The Public Health Agency of Canada (PHAC) announced on Friday that it had recorded 10 cases of hepatitis of unknown origin in children across the country, including one in Quebec, four in Ontario, three in Alberta and two in Manitoba.
Updated yesterday at 4:34 pm
The children were between the ages of 1 and 13 and became ill between November 3, 2021 and April 23, 2022. All of the children were hospitalized, and two required liver transplants. No deaths have been reported, PHAC said in a statement. No cases are related to known hepatitis such as hepatitis A, B, C and E.
In Quebec, the Ministry of Health and Social Services confirms the report of a probable case of severe hepatitis of unknown origin. “The child received adequate care for her condition and is improving,” spokeswoman Marie-Claude Lacasse said.
The age, sex and facility where the sick child is hospitalized have not been specified to protect his identity.
Doctors have been instructed to be vigilant and report any probable cases. Therefore, probable cases are expected to be reported in Quebec, as well as across Canada.
Marie-Claude Lacasse, spokesperson for the Ministry of Health and Social Services
The World Health Organization (WHO) announced on May 10 that it had identified 348 probable cases of hepatitis of unknown origin in 20 countries. These previously healthy children suddenly developed hepatitis, that is, inflammation of the liver.
Severe acute hepatitis in children is a relatively rare health problem that sometimes occurs in Canada. Sometimes it is impossible to find the cause. Therefore, the ongoing PHAC investigation is trying to determine if these cases are related to those reported in other parts of the world and if there has been an increase in the number of liver infections in recent months.
Cases of severe hepatitis of unknown origin in children are reported every year, stresses the Ministry of Health and Social Services. “The international investigation aims to determine if there are currently an excess of cases compared to normal and, if so, try to identify the possible cause,” explains Ms.I Box.

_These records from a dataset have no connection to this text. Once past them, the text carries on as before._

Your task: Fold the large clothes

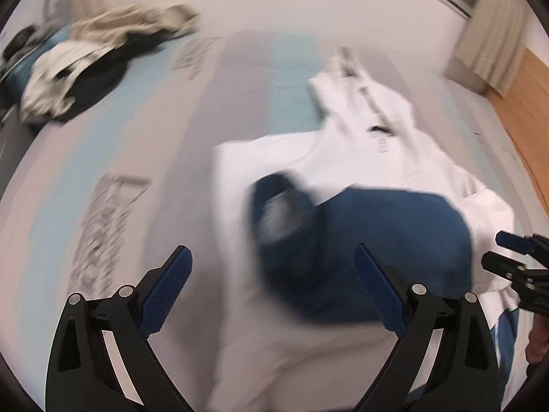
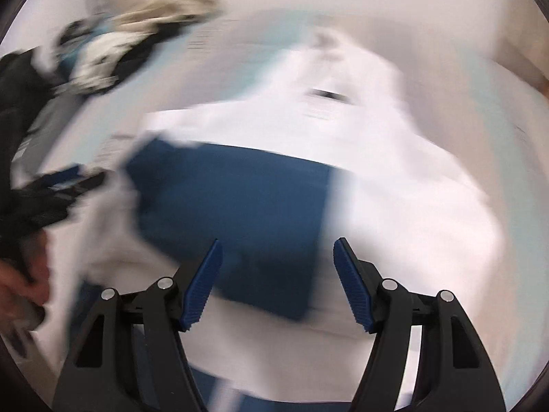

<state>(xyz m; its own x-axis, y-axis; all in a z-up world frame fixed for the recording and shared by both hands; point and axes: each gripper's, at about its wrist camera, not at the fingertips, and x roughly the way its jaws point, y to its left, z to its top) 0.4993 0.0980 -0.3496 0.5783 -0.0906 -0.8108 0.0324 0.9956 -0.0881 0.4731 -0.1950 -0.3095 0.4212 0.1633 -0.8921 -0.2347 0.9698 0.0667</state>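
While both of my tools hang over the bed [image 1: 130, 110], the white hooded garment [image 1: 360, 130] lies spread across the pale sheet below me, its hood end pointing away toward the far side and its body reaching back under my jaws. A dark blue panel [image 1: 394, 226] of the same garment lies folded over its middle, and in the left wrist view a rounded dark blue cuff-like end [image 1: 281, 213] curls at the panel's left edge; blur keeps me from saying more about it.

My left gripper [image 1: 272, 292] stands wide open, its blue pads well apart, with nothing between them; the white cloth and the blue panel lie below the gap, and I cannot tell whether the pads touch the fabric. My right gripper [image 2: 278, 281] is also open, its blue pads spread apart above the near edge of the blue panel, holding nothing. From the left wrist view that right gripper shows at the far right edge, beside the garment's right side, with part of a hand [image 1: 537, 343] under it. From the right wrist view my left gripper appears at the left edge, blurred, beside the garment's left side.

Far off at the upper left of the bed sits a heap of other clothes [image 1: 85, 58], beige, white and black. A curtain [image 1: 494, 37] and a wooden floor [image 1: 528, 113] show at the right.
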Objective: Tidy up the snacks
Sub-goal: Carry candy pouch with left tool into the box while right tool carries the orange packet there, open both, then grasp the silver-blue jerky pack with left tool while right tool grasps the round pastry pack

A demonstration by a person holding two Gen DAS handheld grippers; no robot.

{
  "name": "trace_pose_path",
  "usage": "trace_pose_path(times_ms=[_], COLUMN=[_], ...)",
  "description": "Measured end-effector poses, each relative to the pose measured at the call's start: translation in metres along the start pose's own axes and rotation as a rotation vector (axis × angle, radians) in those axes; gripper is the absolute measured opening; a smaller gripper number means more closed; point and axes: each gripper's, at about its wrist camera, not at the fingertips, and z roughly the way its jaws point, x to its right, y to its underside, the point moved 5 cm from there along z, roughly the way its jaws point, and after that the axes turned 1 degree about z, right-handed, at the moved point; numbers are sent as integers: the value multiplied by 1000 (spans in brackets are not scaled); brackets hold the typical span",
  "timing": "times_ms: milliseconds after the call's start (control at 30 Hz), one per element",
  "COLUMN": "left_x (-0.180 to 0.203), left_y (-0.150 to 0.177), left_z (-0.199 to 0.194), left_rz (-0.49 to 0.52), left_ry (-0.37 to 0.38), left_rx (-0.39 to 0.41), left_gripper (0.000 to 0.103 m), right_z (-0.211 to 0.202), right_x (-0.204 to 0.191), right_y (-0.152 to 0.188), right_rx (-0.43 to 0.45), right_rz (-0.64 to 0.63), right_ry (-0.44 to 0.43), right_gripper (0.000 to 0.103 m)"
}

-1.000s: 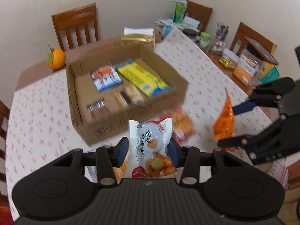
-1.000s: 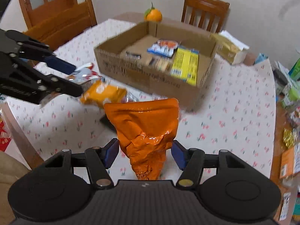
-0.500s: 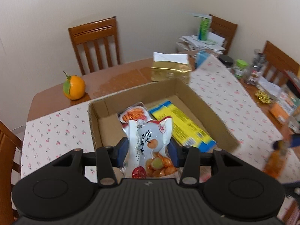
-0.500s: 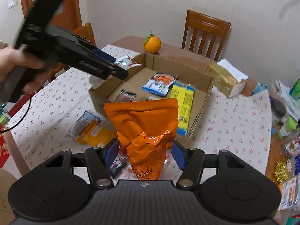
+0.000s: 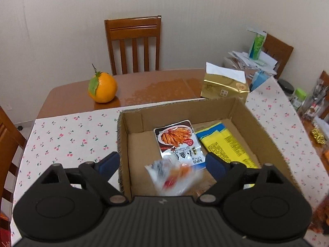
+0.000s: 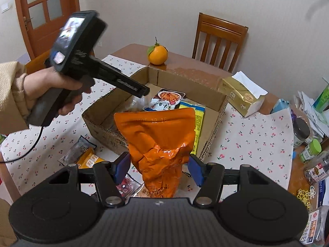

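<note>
Left gripper (image 5: 162, 162) jaws just sprung apart, blurred white packet (image 5: 174, 177) loose between, right gripper (image 6: 160, 167) jaws pinching orange pouch (image 6: 158, 144)

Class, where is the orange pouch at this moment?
In the right wrist view, the orange pouch stands upright in the right claw, just in front of the box, not yet inside it.
</note>
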Motion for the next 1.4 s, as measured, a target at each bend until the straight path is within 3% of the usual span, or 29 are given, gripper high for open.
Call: trace_pose_path(times_ms=[200,400,600,767,933,1033,1100,1167,1400], left_x=[-4,-5,-7,-20,-36,-44,-46,-47,-38], left_y=[19,53,81,96,106,111,113,115,117], left_z=[-56,-100,-122,-132,-140,-144,-146,-146,-137], left_rz=[7,-13,-27,-70,-109,-116,-115,-113,-81], left_ry=[-42,-73,-84,-107,-143,-162,-170,-173,-167], left_rx=[89,116,111,101,94,89,87,86,65], left_gripper=[97,100,100,100,100,100,100,100,100], right_z=[11,27,61,105,146,156,153,143,101], right_x=[8,5,-17,-37,-47,-43,-39,-36,-27], right_y=[-16,-43,-72,-85,-94,-98,-97,-96,-83], right_rx=[0,-5,-55,-158,-199,-182,-164,-129,-40], right_rz=[17,16,14,28,51,87,96,100,83], right_ry=[-6,-45,-115,-160,-136,-129,-110,-99,-13], right_gripper=[66,66,66,66,67,71,89,96,103])
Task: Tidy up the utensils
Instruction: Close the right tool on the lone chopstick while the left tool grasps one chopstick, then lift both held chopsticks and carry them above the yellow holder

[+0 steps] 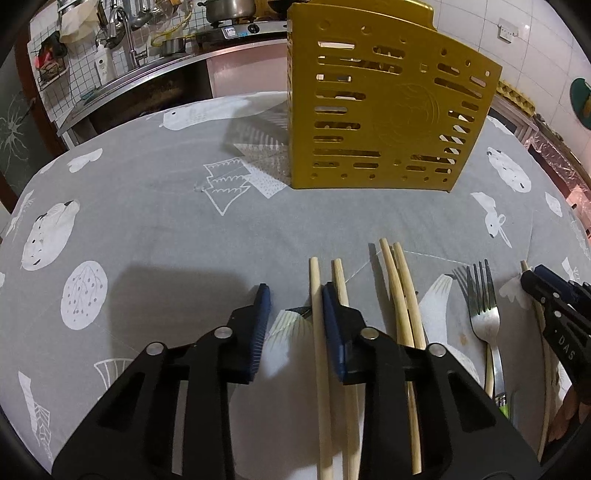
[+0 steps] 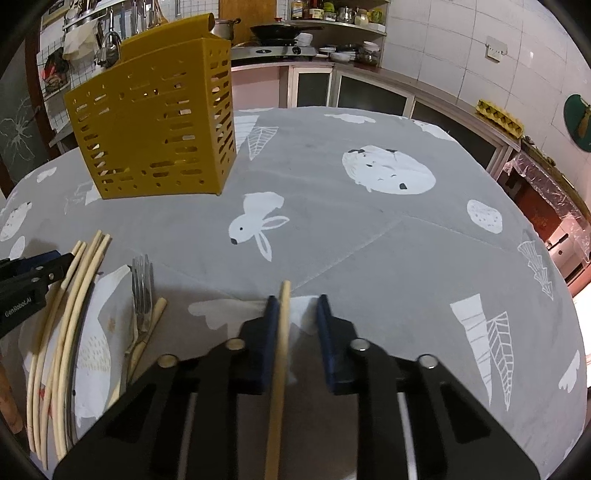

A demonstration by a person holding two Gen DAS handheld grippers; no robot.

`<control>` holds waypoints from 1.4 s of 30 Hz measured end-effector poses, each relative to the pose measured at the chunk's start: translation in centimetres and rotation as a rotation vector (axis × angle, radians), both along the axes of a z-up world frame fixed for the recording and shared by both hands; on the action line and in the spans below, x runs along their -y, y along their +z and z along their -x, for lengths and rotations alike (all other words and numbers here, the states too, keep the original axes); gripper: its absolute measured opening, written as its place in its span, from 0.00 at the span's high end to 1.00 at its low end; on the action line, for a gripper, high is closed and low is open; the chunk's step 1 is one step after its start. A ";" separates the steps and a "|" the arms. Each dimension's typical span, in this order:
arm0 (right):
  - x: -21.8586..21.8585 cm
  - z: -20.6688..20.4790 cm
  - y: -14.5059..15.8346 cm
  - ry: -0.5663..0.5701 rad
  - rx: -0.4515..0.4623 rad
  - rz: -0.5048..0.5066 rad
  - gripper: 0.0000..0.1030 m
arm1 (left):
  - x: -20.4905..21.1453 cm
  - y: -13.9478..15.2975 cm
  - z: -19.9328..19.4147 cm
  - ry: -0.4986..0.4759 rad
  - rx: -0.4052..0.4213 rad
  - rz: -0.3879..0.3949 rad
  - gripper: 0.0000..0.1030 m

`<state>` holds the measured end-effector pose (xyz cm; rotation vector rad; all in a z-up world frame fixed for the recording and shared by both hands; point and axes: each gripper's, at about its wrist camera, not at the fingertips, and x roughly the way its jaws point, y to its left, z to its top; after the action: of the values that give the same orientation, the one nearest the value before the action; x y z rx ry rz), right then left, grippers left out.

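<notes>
A yellow slotted utensil holder stands upright at the far side of the table; it also shows in the right wrist view. Several pale wooden chopsticks and a metal fork lie on the grey cloth. My left gripper is open, low over the cloth, with one chopstick between its fingers, untouched by the left one. My right gripper is open with a single chopstick lying between its fingers, close to the left finger. The right gripper also appears in the left wrist view.
The table has a grey cloth with white animal prints. A kitchen counter with a sink, stove and pots runs behind. The left gripper shows at the left edge of the right wrist view.
</notes>
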<state>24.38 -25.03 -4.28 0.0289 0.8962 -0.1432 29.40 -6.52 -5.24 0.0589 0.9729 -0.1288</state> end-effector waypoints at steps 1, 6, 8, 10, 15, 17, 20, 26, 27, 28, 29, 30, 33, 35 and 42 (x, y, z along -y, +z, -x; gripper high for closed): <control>0.0 0.1 0.0 0.003 0.003 -0.005 0.90 | -0.1 0.0 0.1 0.000 0.004 0.003 0.77; 0.3 0.6 0.4 -0.001 0.034 -0.029 0.93 | -0.3 0.1 0.4 -0.004 0.017 0.032 0.93; 0.3 0.9 0.7 -0.001 0.048 -0.035 0.93 | -0.3 0.1 0.5 -0.003 0.023 0.029 0.95; 0.3 1.2 1.1 0.002 0.067 -0.043 0.93 | -0.3 0.1 0.6 -0.004 0.028 0.029 0.95; 0.6 1.7 2.3 0.004 0.114 -0.081 0.94 | -0.8 0.5 0.8 0.002 0.031 0.061 0.95; 0.8 2.0 3.0 0.004 0.133 -0.096 0.94 | -1.2 1.1 1.2 0.011 0.048 0.066 0.96; 0.9 2.6 4.2 0.007 0.180 -0.117 0.94 | -1.9 2.4 2.1 0.021 0.091 0.085 0.96; 0.8 4.1 6.8 0.014 0.291 -0.163 0.94 | -3.0 5.4 4.6 0.011 0.204 0.121 0.96; 0.8 4.4 7.2 0.015 0.311 -0.169 0.94 | -3.1 5.8 4.9 0.008 0.216 0.126 0.96; 0.7 4.6 7.5 0.014 0.325 -0.172 0.94 | -3.3 6.3 5.3 0.006 0.232 0.136 0.96; 0.7 4.9 7.8 0.015 0.345 -0.179 0.94 | -3.4 6.7 5.7 0.005 0.245 0.144 0.96; 0.7 5.2 8.0 0.017 0.360 -0.183 0.94 | -3.6 7.1 6.1 0.004 0.260 0.150 0.96; 0.6 6.0 8.8 0.021 0.405 -0.179 0.94 | -4.0 7.9 7.3 0.010 0.301 0.155 0.96; 0.5 6.5 9.0 0.023 0.423 -0.182 0.94 | -4.3 8.6 8.1 0.016 0.337 0.153 0.96; 0.1 8.9 10.2 0.022 0.521 -0.170 0.94 | -4.6 10.3 10.5 0.019 0.450 0.139 0.96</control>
<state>15.45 -25.16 5.92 0.2058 0.3857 -0.0340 18.92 -1.96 5.02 -0.0477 0.5134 -0.1571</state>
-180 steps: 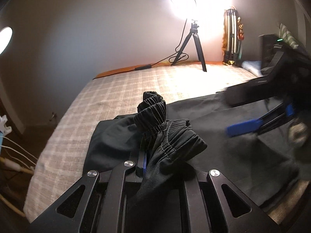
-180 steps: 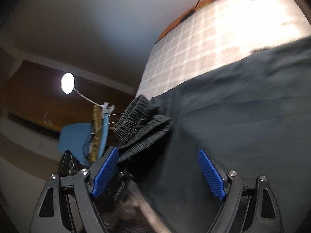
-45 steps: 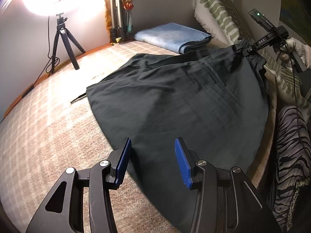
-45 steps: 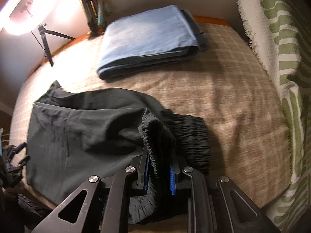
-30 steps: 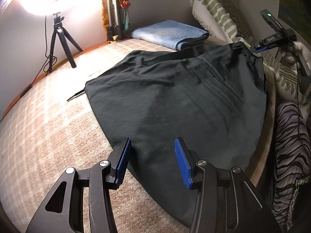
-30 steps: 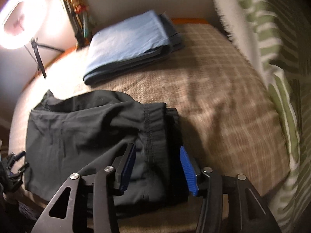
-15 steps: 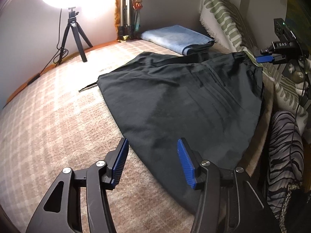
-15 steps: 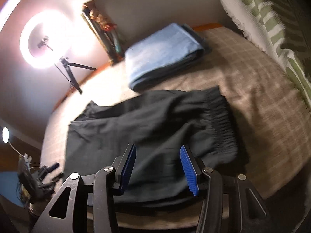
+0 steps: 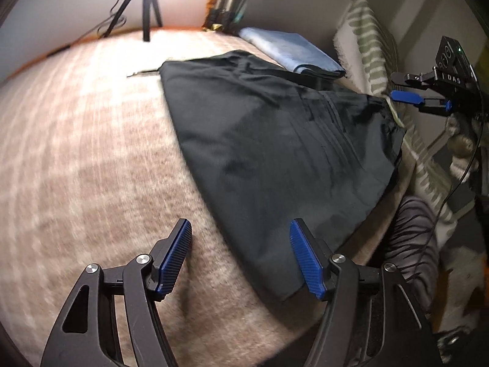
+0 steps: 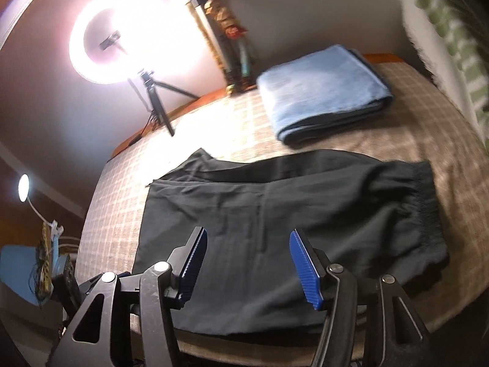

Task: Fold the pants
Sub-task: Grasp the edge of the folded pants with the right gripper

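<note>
Black pants (image 9: 275, 140) lie folded flat on a beige checked bed cover (image 9: 76, 153); they also show in the right wrist view (image 10: 290, 214), with the elastic waistband (image 10: 428, 208) at the right. My left gripper (image 9: 241, 260) is open and empty, above the near corner of the pants. My right gripper (image 10: 247, 266) is open and empty, raised above the near edge of the pants. The right gripper also shows in the left wrist view (image 9: 428, 98), off the far right corner of the pants.
A folded blue towel (image 10: 324, 91) lies beyond the pants. A ring light on a tripod (image 10: 134, 33) stands at the back of the bed. A green striped blanket (image 9: 369, 52) hangs at the right. A zebra-print cloth (image 9: 409, 244) is by the bed's near edge.
My right gripper let go of the waistband about a second ago and has pulled back and up. My left gripper has opened wider and drawn back. The pants lie still.
</note>
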Action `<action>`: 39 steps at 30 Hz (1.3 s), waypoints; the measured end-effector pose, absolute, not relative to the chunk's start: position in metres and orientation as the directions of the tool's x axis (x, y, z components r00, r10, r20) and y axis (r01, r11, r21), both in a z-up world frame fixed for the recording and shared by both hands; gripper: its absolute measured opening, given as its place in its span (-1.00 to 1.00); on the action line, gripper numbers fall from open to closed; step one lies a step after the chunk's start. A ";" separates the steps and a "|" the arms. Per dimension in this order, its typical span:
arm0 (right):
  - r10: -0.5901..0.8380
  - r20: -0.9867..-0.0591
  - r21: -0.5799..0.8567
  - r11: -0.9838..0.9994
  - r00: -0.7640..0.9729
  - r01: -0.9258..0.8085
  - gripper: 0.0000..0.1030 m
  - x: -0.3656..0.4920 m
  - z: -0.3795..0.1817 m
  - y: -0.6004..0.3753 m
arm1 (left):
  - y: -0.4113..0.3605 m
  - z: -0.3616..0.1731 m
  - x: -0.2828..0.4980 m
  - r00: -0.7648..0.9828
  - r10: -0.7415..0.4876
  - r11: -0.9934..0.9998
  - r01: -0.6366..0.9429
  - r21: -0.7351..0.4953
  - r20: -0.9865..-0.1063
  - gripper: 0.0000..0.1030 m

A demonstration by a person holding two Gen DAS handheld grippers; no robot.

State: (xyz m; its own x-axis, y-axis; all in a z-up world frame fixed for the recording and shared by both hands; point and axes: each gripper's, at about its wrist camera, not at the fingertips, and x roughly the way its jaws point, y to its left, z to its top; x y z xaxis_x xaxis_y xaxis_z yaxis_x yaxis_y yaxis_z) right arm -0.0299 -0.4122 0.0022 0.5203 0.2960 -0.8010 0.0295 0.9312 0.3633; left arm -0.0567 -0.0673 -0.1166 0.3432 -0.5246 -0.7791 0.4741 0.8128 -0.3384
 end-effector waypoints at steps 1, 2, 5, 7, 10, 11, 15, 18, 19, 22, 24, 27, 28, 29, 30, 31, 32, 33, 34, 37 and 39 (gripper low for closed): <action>0.297 -0.802 0.357 0.934 0.518 0.018 0.18 -0.026 0.001 -0.406 | -0.067 -0.116 -0.057 0.341 -0.531 0.811 0.468 -0.350 -0.776 0.29; 0.298 -0.804 0.350 0.937 0.515 0.005 0.19 -0.022 0.001 -0.398 | -0.065 -0.115 -0.058 0.337 -0.541 0.808 0.463 -0.364 -0.771 0.29; 0.293 -0.810 0.315 0.948 0.507 -0.044 0.21 -0.010 -0.001 -0.373 | -0.061 -0.114 -0.056 0.319 -0.584 0.791 0.430 -0.435 -0.747 0.29; 0.297 -0.817 0.297 0.951 0.494 -0.081 0.24 -0.002 -0.004 -0.356 | -0.061 -0.116 -0.053 0.303 -0.599 0.784 0.411 -0.465 -0.742 0.30; 0.314 -0.831 0.280 0.949 0.459 -0.143 0.23 0.010 -0.010 -0.327 | -0.065 -0.118 -0.053 0.307 -0.594 0.789 0.404 -0.463 -0.744 0.30; 0.322 -0.835 0.275 0.947 0.446 -0.167 0.23 0.014 -0.013 -0.316 | -0.065 -0.118 -0.053 0.309 -0.594 0.789 0.403 -0.463 -0.743 0.30; 0.354 -0.844 0.281 0.932 0.403 -0.231 0.24 0.032 -0.020 -0.282 | -0.064 -0.119 -0.054 0.322 -0.599 0.790 0.385 -0.476 -0.733 0.30; 0.389 -0.854 0.309 0.914 0.347 -0.264 0.24 0.050 -0.030 -0.253 | -0.062 -0.120 -0.054 0.334 -0.605 0.790 0.368 -0.491 -0.723 0.30; 0.395 -0.857 0.316 0.910 0.331 -0.267 0.25 0.056 -0.034 -0.244 | -0.062 -0.121 -0.054 0.337 -0.606 0.790 0.365 -0.493 -0.721 0.28; 0.408 -0.872 0.339 0.902 0.269 -0.268 0.25 0.074 -0.049 -0.216 | -0.062 -0.121 -0.055 0.344 -0.613 0.786 0.360 -0.503 -0.711 0.25; 0.398 -0.885 0.331 0.902 0.240 -0.276 0.24 0.082 -0.056 -0.196 | -0.062 -0.122 -0.054 0.341 -0.626 0.777 0.357 -0.519 -0.702 0.14; 0.358 -0.909 0.289 0.911 0.215 -0.296 0.24 0.096 -0.066 -0.167 | -0.062 -0.123 -0.054 0.330 -0.644 0.762 0.363 -0.537 -0.690 -0.09; 0.343 -0.917 0.276 0.914 0.204 -0.297 0.24 0.101 -0.070 -0.159 | -0.062 -0.123 -0.054 0.330 -0.646 0.760 0.367 -0.537 -0.688 -0.11; 0.323 -0.927 0.260 0.919 0.191 -0.295 0.25 0.106 -0.074 -0.151 | -0.063 -0.123 -0.054 0.331 -0.647 0.759 0.371 -0.535 -0.687 -0.12; 0.305 -0.935 0.246 0.924 0.180 -0.292 0.24 0.109 -0.078 -0.145 | -0.063 -0.123 -0.055 0.334 -0.649 0.756 0.375 -0.536 -0.683 -0.14; 0.275 -0.947 0.221 0.932 0.165 -0.286 0.24 0.114 -0.083 -0.138 | -0.063 -0.122 -0.055 0.335 -0.652 0.754 0.379 -0.537 -0.680 -0.15; 0.256 -0.954 0.205 0.936 0.153 -0.284 0.24 0.117 -0.086 -0.135 | -0.064 -0.121 -0.055 0.337 -0.656 0.751 0.383 -0.538 -0.675 -0.15; 0.238 -0.961 0.190 0.940 0.142 -0.284 0.24 0.119 -0.088 -0.131 | -0.065 -0.120 -0.054 0.340 -0.659 0.748 0.390 -0.537 -0.671 -0.16; 0.212 -0.968 0.167 0.943 0.131 -0.289 0.24 0.122 -0.091 -0.125 | -0.066 -0.118 -0.054 0.343 -0.657 0.749 0.397 -0.531 -0.671 -0.16; 0.140 -0.983 0.096 0.945 0.121 -0.313 0.24 0.125 -0.097 -0.111 | -0.071 -0.116 -0.053 0.349 -0.654 0.750 0.417 -0.513 -0.671 -0.16; 0.085 -0.990 0.044 0.941 0.109 -0.337 0.24 0.125 -0.104 -0.100 | -0.074 -0.114 -0.054 0.352 -0.653 0.749 0.430 -0.503 -0.671 -0.16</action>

Most patients presented with yellowing of the skin and eyes, abdominal pain, nausea, vomiting, dark urine, pale stools, loss of appetite, fever, and fatigue. “Treatments exist even for cases of severe acute hepatitis where the cause is unknown, and most children recover with medical care,” says the Public Health Agency of Canada, which urges parents to seek medical advice if their child have these symptoms.
According to the WHO, the hypothesis of a virus infection to explain this mysterious disease that mainly affects children is the most likely. Adenoviruses are usually spread through personal contact, respiratory droplets, and surfaces. They are known to cause respiratory symptoms, conjunctivitis or digestive disorders.
After two years of the pandemic, scientists raise the question of an immune “debt” that would make some children more fragile. Due to the lockdown and COVID-19, children were not exposed to pathogens in the normal way, which may have made them more vulnerable to this virus, experts believe.
On the other hand, the role of vaccines against COVID-19 was ruled out, since the vast majority of children were not vaccinated, the WHO said. Investigations continue in all countries that have reported cases.